Ouça a entrevista com o vereador Luiz Henrique Bittencourt:
Para o procurador geral do município de Cocal do Sul, Diógenes Castanhel, quando a pessoa recebe a aposentadoria ela deveria comunicar à administração, porém alguns destes professores não informaram a aposentadoria e continuaram recebendo os benefícios municipais. “Ficamos surpresos porque o próprio Sindicato sempre solicitou que a administração pública respeitasse o concurso público, concedendo as vagas para novos professores. Então, fizemos isto, respeitamos a constituição, e tudo ocorreu sem desrespeito”, assegura o procurador.

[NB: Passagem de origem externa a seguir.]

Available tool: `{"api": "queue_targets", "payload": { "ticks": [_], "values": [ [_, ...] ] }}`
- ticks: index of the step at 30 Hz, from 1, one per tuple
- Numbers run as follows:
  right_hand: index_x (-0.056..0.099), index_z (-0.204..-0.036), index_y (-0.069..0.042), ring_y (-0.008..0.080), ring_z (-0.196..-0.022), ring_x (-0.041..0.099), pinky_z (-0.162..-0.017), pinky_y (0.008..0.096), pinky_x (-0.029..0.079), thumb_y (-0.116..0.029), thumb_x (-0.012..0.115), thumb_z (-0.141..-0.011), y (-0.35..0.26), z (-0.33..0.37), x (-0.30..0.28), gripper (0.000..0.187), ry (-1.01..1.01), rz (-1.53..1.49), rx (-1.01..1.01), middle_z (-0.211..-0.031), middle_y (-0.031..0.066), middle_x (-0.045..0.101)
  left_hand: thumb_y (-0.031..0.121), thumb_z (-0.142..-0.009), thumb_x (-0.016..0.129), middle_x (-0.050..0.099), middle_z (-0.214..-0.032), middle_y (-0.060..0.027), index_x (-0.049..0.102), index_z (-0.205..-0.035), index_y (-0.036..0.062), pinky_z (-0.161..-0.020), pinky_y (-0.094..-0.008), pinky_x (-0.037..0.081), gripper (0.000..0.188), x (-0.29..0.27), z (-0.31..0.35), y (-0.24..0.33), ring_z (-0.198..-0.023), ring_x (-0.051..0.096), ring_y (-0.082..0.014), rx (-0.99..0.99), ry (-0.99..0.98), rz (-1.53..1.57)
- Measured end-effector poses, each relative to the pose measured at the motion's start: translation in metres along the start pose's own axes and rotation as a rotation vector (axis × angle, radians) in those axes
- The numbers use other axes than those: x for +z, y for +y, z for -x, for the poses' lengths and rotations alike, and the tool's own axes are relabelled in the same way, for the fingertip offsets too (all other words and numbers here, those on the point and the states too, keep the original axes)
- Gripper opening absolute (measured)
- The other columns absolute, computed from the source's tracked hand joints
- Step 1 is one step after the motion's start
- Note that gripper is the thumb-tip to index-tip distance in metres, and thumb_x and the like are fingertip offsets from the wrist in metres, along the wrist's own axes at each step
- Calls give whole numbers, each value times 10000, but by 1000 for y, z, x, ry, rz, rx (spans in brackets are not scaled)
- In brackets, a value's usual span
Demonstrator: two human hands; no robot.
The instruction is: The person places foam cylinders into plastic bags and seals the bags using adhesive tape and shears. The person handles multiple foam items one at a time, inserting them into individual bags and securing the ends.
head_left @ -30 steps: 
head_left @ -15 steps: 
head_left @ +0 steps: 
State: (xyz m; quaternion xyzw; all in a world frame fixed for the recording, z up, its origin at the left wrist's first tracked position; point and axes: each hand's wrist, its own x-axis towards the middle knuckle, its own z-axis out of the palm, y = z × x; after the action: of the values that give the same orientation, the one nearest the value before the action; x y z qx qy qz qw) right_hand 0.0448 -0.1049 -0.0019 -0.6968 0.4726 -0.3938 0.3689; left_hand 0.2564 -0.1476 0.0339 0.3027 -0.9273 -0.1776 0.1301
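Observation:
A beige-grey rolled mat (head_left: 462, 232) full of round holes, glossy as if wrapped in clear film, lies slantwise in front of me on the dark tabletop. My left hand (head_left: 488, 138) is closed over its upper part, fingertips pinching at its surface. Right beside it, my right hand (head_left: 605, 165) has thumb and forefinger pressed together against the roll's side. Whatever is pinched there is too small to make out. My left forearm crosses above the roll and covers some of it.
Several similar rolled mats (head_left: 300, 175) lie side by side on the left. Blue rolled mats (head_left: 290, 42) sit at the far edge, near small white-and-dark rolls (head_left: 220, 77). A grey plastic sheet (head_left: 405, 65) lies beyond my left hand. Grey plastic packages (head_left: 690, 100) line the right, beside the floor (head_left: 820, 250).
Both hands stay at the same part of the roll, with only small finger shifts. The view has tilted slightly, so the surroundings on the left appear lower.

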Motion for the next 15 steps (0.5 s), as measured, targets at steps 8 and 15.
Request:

O advogado ainda conta que houve conversas com os professores. Nesta conversa foi dada a possibilidade de eles também participarem do processo seletivo do último ano, já que poderiam ser desligados das funções. E salientou que em nenhum momento atacaram a dignidade dos professores. “Lembramos que há muito tempo, quase 15 anos, alguns servidores de Cocal do Sul ocupavam funções de forma irregular. Uma ação do Ministério Público foi realizada em vários municípios para regularizar a situação dos funcionários, e isto também chegou em Cocal do Sul, assim precisamos nos adequar as leis vigentes. Como houve uma sentença judicial para acabar com os casos irregulares, podendo gerar multas para o município, precisamos nos adaptar e tivemos que regularizar todos os casos. Em relação aos professores, com a chegada da aposentadoria termina o contrato de trabalho. Isto porque eles estão no regime do INSS, não há um regime trabalhista próprio. Desta maneira estamos aplicando a lei na cidade. Estamos nos dedicando para que seja cumprida a lei. Nos causa espanto, já que o sindicato sempre reivindicou isto, agora age de maneira contraditória”, finaliza Castanhel.